Pitch is the front-to-back angle of the seat. It determines how much the seat causes the rider to slide into the tank, how much pressure is placed on the wrists, and how much soft tissue in the buttocks is pushed away from below the sitting bones (ischium). A more forward pitching seat pushes the rider into the tank, places more pressure on the wrists, and pushes soft tissue out from under the ischium, thereby causing them to be irritated more quickly. The pictures to the right and below show this relationship.
The picture to the right shows a close-up of a level placed on a stock Honda VFR seat with its cover removed. You can clearly see the forward pitch by looking at the position of the bubble. Along with other characteristics of the stock seat, this forward pitch made this stock seat very uncomfortable for me.
Below are a couple more pictures of a Honda VFR seat. The left seat has been modified to significantly decrease its forward pitch. This modification also provides a bit more leg room, given the slight increase in seat height. This can make longer rides easier on the knees. This exact modification may not work for a much shorter rider who needs to be lower to reach the ground. Also, notice that the original cover has been reused, saving time and money. It may not look as beautiful as an expensive, custom upholstered seat, but: 1) it's not that ugly, 2) nobody sees it when I'm riding, 3) it has allowed me to increase my comfortable riding time from about 30 minutes to about 10 hours, and 4) it costs me less than $50 in materials.
And here are a couple of pictures of a Suzuki GSXR600 seat—that's a sweet bike! The left one has been modified to decrease its forward pitch, and to provide more cushion and better cradling. The stock seat doesn't look like it pushes the rider forward much, but with lower clip-ons and higher foot pegs, I found myself constantly having to push myself back off the tank. In addition, the stock seat's poor cushion and cradling caused my butt to hurt as soon as 30 minutes into a ride. With a stock seat like this, it was hard for me to enjoy the bike, and ride the heck out of it like I wanted to.
One part of the seat that helps decrease the obnoxious forward slide of so many stock seats is a well-shaped "nose." The pictures below show a Suzuki Haybusa stock seat (left) and a Corbin Hayabusa replacement seat with a more pronounced nose. The nose not only prevents the rider from sliding forward as much, but also helps distribute weight across the seat, thereby removing some pressure from the sitting bones.
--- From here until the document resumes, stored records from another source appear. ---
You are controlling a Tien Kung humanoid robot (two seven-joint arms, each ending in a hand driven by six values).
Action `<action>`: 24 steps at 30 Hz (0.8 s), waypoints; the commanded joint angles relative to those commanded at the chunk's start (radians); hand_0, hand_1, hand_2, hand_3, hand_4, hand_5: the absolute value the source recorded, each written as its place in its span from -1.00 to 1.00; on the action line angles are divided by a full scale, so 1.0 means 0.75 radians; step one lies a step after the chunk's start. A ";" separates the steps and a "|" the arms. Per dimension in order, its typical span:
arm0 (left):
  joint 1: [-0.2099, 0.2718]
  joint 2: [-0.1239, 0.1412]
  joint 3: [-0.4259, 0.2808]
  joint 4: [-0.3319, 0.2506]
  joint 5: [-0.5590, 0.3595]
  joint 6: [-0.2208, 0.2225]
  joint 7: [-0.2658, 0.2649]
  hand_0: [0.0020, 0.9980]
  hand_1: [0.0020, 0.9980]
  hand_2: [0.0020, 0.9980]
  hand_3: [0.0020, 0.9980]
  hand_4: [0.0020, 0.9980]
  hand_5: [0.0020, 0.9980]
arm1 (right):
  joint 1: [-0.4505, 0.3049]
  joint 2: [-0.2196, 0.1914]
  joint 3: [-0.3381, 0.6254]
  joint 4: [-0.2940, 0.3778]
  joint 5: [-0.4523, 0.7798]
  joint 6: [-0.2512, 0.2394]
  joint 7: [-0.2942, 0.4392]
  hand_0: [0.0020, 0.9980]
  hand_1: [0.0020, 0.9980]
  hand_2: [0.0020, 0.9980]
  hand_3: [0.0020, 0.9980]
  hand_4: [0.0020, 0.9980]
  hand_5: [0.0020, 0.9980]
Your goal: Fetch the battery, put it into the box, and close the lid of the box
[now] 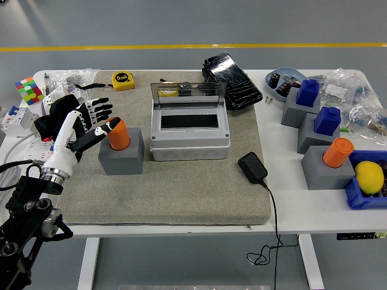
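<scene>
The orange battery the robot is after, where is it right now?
In the head view the orange battery stands upright in a grey block on the mat's left side, just left of the open box, with the left hand at it.

Before me stands the white table [284, 208]. A grey mat [181, 193] covers its middle and left, reaching my near edge. At the far left corner sits a colour cube [27, 90]; near the right edge a blue tray [357, 196]; toward the far right corner a blue-grey dish [284, 80].
</scene>
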 joint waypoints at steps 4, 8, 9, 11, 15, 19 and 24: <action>-0.011 -0.004 0.022 0.020 0.012 0.011 -0.003 0.52 0.55 0.54 0.64 1.00 -0.28 | 0.000 0.000 -0.002 0.000 0.000 0.000 0.000 0.23 0.32 0.38 0.18 0.98 0.11; -0.024 -0.008 0.047 0.040 0.029 0.029 -0.004 0.47 0.47 0.45 0.53 1.00 -0.77 | -0.001 0.000 -0.003 0.000 0.000 0.001 0.000 0.23 0.32 0.37 0.18 0.99 0.11; -0.027 -0.009 0.052 0.046 0.032 0.033 -0.004 0.47 0.47 0.45 0.53 1.00 -0.77 | -0.001 0.001 -0.004 0.000 0.000 0.001 0.000 0.23 0.32 0.37 0.18 0.99 0.11; -0.033 -0.011 0.062 0.058 0.040 0.042 -0.007 0.47 0.47 0.45 0.53 1.00 -0.77 | -0.001 0.001 -0.005 0.000 0.001 0.001 0.000 0.23 0.32 0.37 0.18 0.99 0.11; -0.047 -0.017 0.085 0.081 0.045 0.060 -0.015 0.17 0.23 0.16 0.31 1.00 -0.99 | 0.000 0.000 -0.006 0.000 0.001 0.001 0.000 0.23 0.32 0.37 0.18 0.99 0.11; -0.063 -0.025 0.104 0.096 0.039 0.074 -0.030 -0.16 -0.11 -0.15 -0.07 0.78 -1.00 | 0.002 -0.001 -0.006 0.000 0.003 0.001 0.000 0.23 0.32 0.37 0.18 0.99 0.11; -0.082 -0.035 0.118 0.115 0.020 0.084 -0.047 -0.16 -0.11 -0.15 -0.07 0.78 -1.00 | 0.004 -0.002 -0.009 0.000 0.006 0.001 0.001 0.23 0.32 0.37 0.18 0.99 0.11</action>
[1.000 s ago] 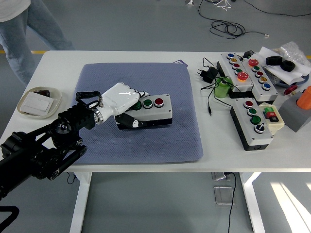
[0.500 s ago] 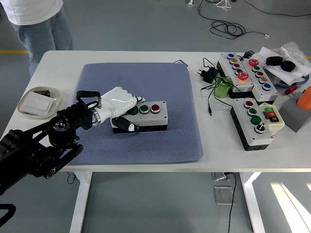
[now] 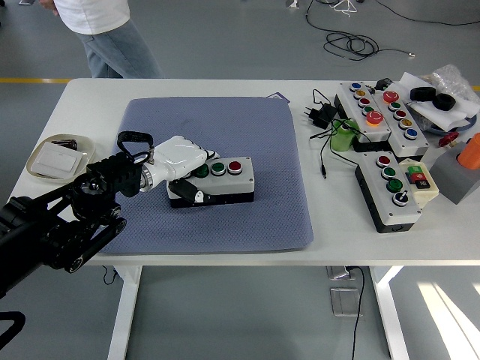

Cradling is the property of a seat that determines how uniformly a seat distributes body weight across the seating area. By distributing body weight across more seat area, pain is reduced in places where the buttocks bears a lot of weight. This especially occurs right on the sitting bones. Cradling is is a key aspect of making your seat more comfortable, especially for longer rides. The pictures below illustrate how cradling helps distribute weight to make a seat more comfortable.
The pictures of the stock and Corbin Hayabusa seats above clearly show the difference in cradle between a stock seat and more comfortable, modified seat. The pictures below show an example of the stock and modified Suzuki GSXR600 seat. The modified seat is far more comfortable, and also allows the rider to move around easily on the seat when riding the twisties.
Some seat makers, such as Russell and Bill Mayer, build custom saddles particularly for cruisers and sport-touring bikes. They cater to riders who want a comfortable seat for serious, long-haul riding. The shape of their seats may not work for most sportbike riders who need to move around a lot on the seat (side-to-side and front-to-back). However, the shape of their seats illustrates how these seat makers, based on years of experience, research, and rider feedback, incorporate comfortable pitch and cradling.
Talk about cradle!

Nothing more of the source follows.